Il appartient au juge de l’excès de pouvoir, saisi de moyens en ce sens, de rechercher si les faits reprochés à un agent public ayant fait l’objet d’une sanction disciplinaire constituent des fautes de nature à justifier une sanction et si la sanction retenue est proportionnée à la gravité de ces fautes.
Pour infliger à M. A… une sanction d’exclusion de fonctions pour une durée de trois jours, le département de l’Ain a considéré que l’intéressé avait adopté un comportement inadapté auprès des agents de son équipe, caractérisé par une mise à l’écart et une hostilité diffuse à l’égard de certains agents et se traduisant notamment par des refus de validation d’heures supplémentaires déclarées sans justification, d’accusation non fondée d’arrêt par un agent en service à son domicile pendant 45 minutes, de traitement avec un retard excessif d’une demande de congé, de « lancer » de titres-restaurants pour les remettre aux agents, de reproches non fondés sur le temps excessif passé à l’entretien du matériel, de « recadrage » des agents en présence d’autres et de l’invocation devant les autres agents du service des restrictions médicales d’un agent.
En premier lieu, il ressort des pièces produites, en particulier des témoignages des agents de l’équipe, que les faits ainsi reprochés sont matériellement établis, ce qui n’est pas sérieusement contredit par l’intéressé.
En deuxième lieu, le comportement inadapté de M. A…, révélant un manque de respect à l’égard de certains agents de son équipe, constitue une faute de nature à justifier une sanction.
En troisième lieu, la sanction d’exclusion de fonctions pour une durée de trois jours qui constitue une sanction disciplinaire du premier groupe, ne présente pas de caractère disproportionné par rapport aux fautes commises.

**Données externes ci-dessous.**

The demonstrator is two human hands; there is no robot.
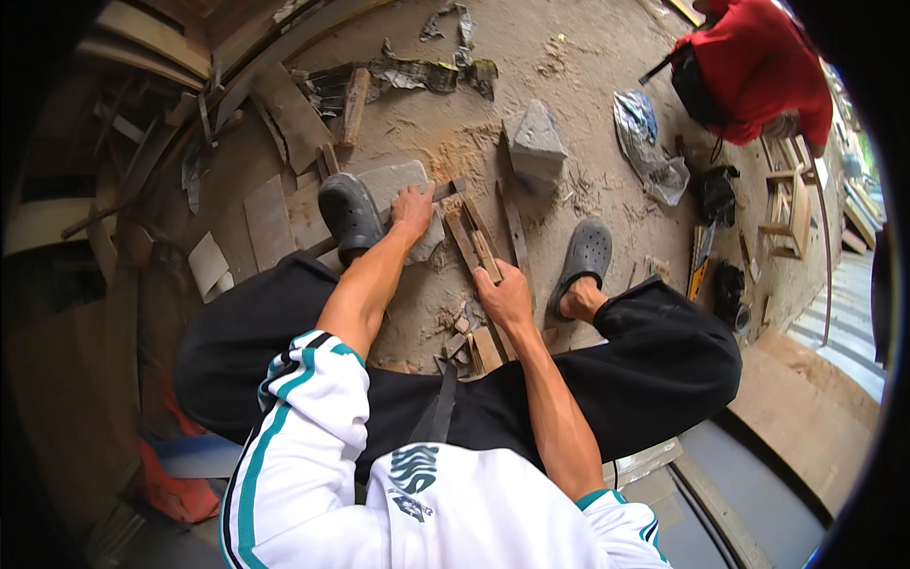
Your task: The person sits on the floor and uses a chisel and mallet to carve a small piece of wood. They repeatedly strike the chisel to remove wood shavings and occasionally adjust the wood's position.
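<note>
My left hand (412, 210) is closed over a narrow dark strip (450, 189) at a pale stone slab (403, 174). The strip's end pokes out to the right of my fingers; my hand covers part of it, so its kind is unclear. In my right hand (505, 296) is a narrow wooden block (466, 245), brown with a lighter piece along it, pointing up and left. The block's far end lies close to the strip's end. My left clog (351, 211) is planted beside the slab, partly over wood there.
A grey stone block (536, 142) stands ahead, beside a long thin wood strip (513, 223). Small wood offcuts (483, 349) lie between my legs. Boards (270, 223) lean at left. A handsaw (700, 261) lies right. A person in red (758, 71) bends at far right.
</note>
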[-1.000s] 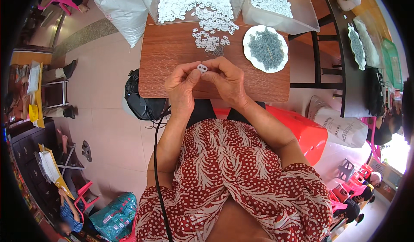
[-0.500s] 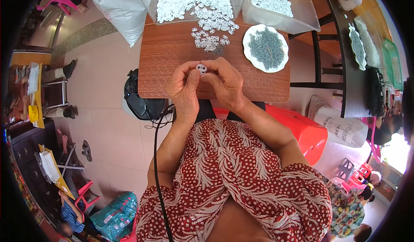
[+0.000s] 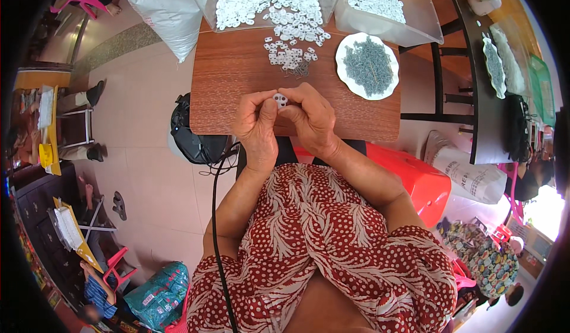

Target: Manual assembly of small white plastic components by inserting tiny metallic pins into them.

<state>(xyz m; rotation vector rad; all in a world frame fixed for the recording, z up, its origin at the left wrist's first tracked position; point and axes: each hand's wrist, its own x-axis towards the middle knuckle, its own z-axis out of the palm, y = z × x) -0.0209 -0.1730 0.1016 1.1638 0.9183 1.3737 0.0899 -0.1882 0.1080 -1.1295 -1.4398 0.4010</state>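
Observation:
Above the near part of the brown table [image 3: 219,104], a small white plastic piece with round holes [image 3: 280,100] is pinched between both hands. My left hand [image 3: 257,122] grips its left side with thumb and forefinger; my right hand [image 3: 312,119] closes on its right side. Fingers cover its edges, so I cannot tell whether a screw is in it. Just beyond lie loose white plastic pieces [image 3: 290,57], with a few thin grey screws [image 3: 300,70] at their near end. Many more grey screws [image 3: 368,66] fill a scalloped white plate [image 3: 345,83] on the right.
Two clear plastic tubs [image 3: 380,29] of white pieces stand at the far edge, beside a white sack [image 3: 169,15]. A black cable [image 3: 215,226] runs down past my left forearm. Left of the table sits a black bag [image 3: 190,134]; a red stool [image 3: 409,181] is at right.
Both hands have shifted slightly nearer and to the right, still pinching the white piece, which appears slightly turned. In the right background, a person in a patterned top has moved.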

Par suite, le moyen tiré de ce que la décision en litige est entachée d’une erreur d’appréciation doit être écarté.
En dernier lieu, l’arrêté du 4 décembre 2023 affectant M. A… au pôle travaux en régie Est à compter du 1er décembre 2023 n’ayant pas, ainsi qu’il été dit, le caractère d’une sanction disciplinaire déguisée, le requérant n’est pas fondé à soutenir que l’exclusion temporaire de fonctions prise par l’arrêté 11 janvier 2024 reviendrait à le sanctionner une nouvelle fois pour les mêmes faits.

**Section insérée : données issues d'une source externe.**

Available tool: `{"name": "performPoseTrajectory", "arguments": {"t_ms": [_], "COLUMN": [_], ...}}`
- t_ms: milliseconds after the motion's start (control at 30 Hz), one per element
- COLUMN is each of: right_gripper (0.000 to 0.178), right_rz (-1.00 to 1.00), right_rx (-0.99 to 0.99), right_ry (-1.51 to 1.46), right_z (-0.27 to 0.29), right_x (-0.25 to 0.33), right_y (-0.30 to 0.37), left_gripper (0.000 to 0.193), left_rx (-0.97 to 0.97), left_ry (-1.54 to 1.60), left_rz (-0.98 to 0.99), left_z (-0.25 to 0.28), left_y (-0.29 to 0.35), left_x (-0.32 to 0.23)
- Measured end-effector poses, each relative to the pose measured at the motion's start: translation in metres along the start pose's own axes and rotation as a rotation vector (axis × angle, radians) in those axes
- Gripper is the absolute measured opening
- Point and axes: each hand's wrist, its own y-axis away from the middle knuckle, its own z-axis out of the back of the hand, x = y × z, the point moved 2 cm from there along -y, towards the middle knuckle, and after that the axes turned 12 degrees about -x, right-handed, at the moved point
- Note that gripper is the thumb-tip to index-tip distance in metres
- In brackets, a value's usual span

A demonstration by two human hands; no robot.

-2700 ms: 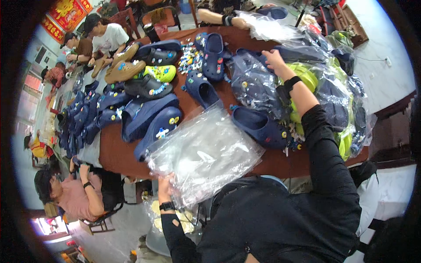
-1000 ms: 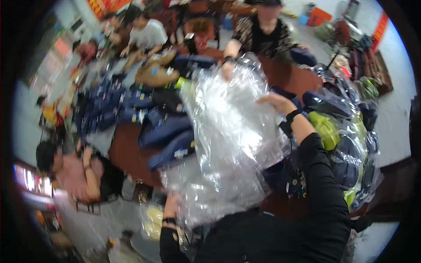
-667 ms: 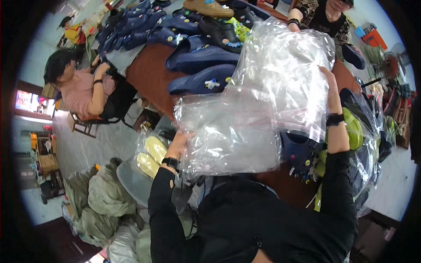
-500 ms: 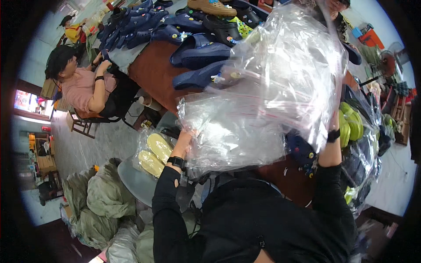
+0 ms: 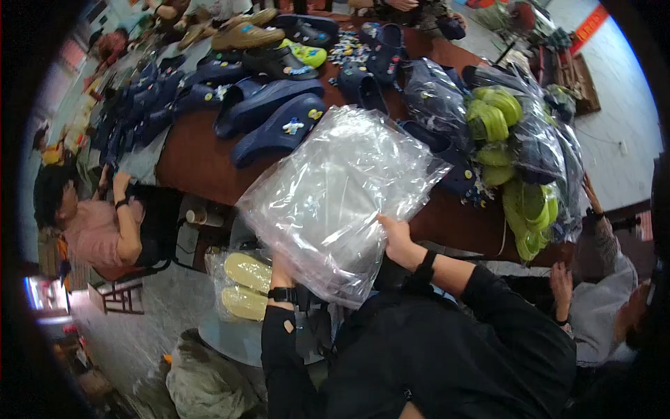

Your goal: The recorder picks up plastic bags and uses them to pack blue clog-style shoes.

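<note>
A stack of clear plastic bags (image 5: pixel 328 199) lies tilted across both hands, over the near side of the table. My right hand (image 5: pixel 399 241) grips its right edge, thumb on top. My left hand (image 5: pixel 280 264) holds the near left part, its fingers hidden beneath the plastic. Beside my left wrist, a pair of pale yellow insoles (image 5: pixel 248 272) sits in clear wrapping. Just beyond the bags, navy clogs (image 5: pixel 279 133) with small charms lie on the brown table (image 5: pixel 199 153).
Wrapped lime-green clogs (image 5: pixel 495 115) are piled at the table's right. Loose charms (image 5: pixel 349 47) lie at the far side. A person in pink (image 5: pixel 101 230) sits at the left; another in grey (image 5: pixel 607 307) is at the right. A grey stool (image 5: pixel 237 342) and sacks (image 5: pixel 206 380) are low left.
The bags came down from a raised, spread position into a flatter stack. My right hand moved left and inward to its edge. The whole view turned to the right.
</note>
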Motion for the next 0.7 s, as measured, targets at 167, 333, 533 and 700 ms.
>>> {"name": "performPoseTrajectory", "arguments": {"t_ms": [167, 333, 533, 700], "right_gripper": [0.018, 0.026, 0.046, 0.069], "right_rz": [0.14, 0.171, 0.123, -0.102], "right_rx": [-0.233, -0.309, -0.295, 0.156], "right_ry": [0.012, -0.049, 0.263, 0.747], "right_z": [0.013, 0.009, 0.0, 0.038], "right_x": [-0.025, -0.049, -0.044, 0.007], "right_y": [-0.013, -0.023, -0.004, 0.004], "left_gripper": [0.083, 0.087, 0.032, 0.021], "left_rx": [-0.321, -0.222, -0.24, -0.134], "left_ry": [0.635, 0.305, 0.046, 0.161], "left_rz": [0.434, 0.087, 0.367, 0.557], "left_z": [-0.025, -0.029, -0.002, -0.029], "left_y": [0.029, 0.042, 0.006, 0.013], "left_x": [-0.046, -0.046, -0.006, -0.027]}}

Il résulte de ce qui précède, sans qu’il soit besoin de statuer sur la fin de non-recevoir opposée en défense, que les conclusions à fin d’annulation des arrêtés du président du département de l’Ain du 4 décembre 2023 et 11 janvier 2024 doivent être rejetées.

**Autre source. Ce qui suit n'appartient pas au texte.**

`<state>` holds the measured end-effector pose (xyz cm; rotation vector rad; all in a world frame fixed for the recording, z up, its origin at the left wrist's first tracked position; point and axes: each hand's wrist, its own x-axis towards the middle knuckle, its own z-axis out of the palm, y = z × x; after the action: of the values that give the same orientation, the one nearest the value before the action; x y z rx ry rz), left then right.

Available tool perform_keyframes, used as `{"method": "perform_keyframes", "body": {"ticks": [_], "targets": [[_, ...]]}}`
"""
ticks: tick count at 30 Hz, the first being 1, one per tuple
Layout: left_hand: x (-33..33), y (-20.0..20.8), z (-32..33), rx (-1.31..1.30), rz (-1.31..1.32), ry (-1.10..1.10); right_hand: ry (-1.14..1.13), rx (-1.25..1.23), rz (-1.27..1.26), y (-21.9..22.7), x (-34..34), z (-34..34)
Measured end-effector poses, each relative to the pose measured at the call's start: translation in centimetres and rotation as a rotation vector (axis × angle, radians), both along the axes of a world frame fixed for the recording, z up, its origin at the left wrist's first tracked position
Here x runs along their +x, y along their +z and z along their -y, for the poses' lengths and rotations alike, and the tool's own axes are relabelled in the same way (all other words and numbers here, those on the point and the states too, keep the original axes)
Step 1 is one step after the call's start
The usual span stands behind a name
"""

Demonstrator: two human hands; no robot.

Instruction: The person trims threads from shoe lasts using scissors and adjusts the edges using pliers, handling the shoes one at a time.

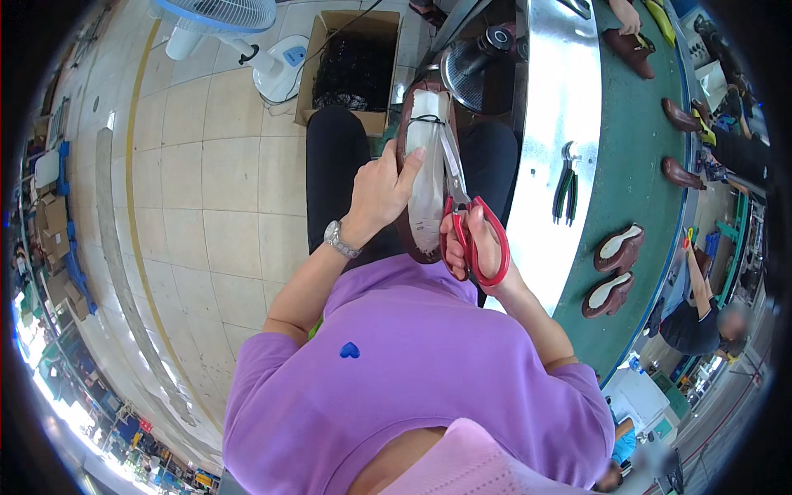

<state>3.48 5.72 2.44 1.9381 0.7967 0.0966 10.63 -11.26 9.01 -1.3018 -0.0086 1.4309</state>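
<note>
- Left hand is wrapped around the side of a brown shoe, thumb pressed onto the white upturned sole, fingers curled out of sight behind the upper.
- The shoe sits sole-up over the person's lap, toe pointing away toward the floor ahead, heel end close to the purple shirt.
- Right hand is closed through the loops of red-handled scissors, fingers threaded in, gripping firmly.
- The scissor blades run up along the right edge of the white sole, tips near the middle of the shoe (whether the blades are parted or together is too fine to tell).
- A silver wristwatch shows on the left wrist.
- Just to the right, a shiny metal strip edges a green conveyor belt.
- A pair of green-handled pliers lies on the metal strip, well apart from the hands.
- Two brown shoes with pale insoles lie side by side on the belt, and more brown shoes sit farther along.
- On the tiled floor ahead stands an open cardboard box holding dark material, with a white floor fan beside it.
- Another person's hand touches a shoe at the far end of the belt.
</note>
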Motion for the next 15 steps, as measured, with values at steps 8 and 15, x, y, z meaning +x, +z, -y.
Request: {"method": "perform_keyframes", "body": {"ticks": [8, 15], "targets": [[0.4, 0.7, -0.8, 0.041, -0.085, -0.103, -0.029, -0.038, 0.310, -1.2, -0.7, 1.7], [3.5, 1.4, -2.4, 0.795, 0.384, -0.099, -0.068, -0.642, 0.996, -3.6, 1.6, 7.8]]}}
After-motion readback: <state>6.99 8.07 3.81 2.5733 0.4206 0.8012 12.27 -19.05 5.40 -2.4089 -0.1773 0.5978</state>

Sur les conclusions à fin d’injonction :
Le présent jugement, qui rejette les conclusions à fin d’annulation n’appelle aucune mesure d’exécution. Par suite, les conclusions à fin d’injonction présentées par M. A… doivent, sans qu’il soit besoin de statuer sur la fin de non-recevoir opposée en défense, être rejetées.
Sur les frais d’instance :
Les dispositions de l’article L. 761-1 du code de justice administrative font obstacle à ce qu’il soit fait droit aux conclusions présentées sur leur fondement et dirigées contre le département de l’Ain, qui n’est pas partie perdante.
D E C I D E :
Article 1er : La requête de M. A… est rejetée.
Article 2 : Le présent jugement sera notifié à M. B… A… et au département de l’Ain.
Délibéré après l’audience du 30 avril 2026, à laquelle siégeaient :
Mme Dèche, présidente,
Mme Monteiro, première conseillère,
Mme Lacroix, première conseillère.
Rendu public par mise à disposition au greffe le 21 mai 2026.
La rapporteure,
A. Lacroix
La présidente,
P. Dèche
La greffière,
N. Boumedienne
La République mande et ordonne à la préfète de l’Ain en ce qui la concerne ou à tous commissaires de justice à ce requis en ce qui concerne les voies de droit commun, contre les parties privées, de pourvoir à l’exécution de la présente décision.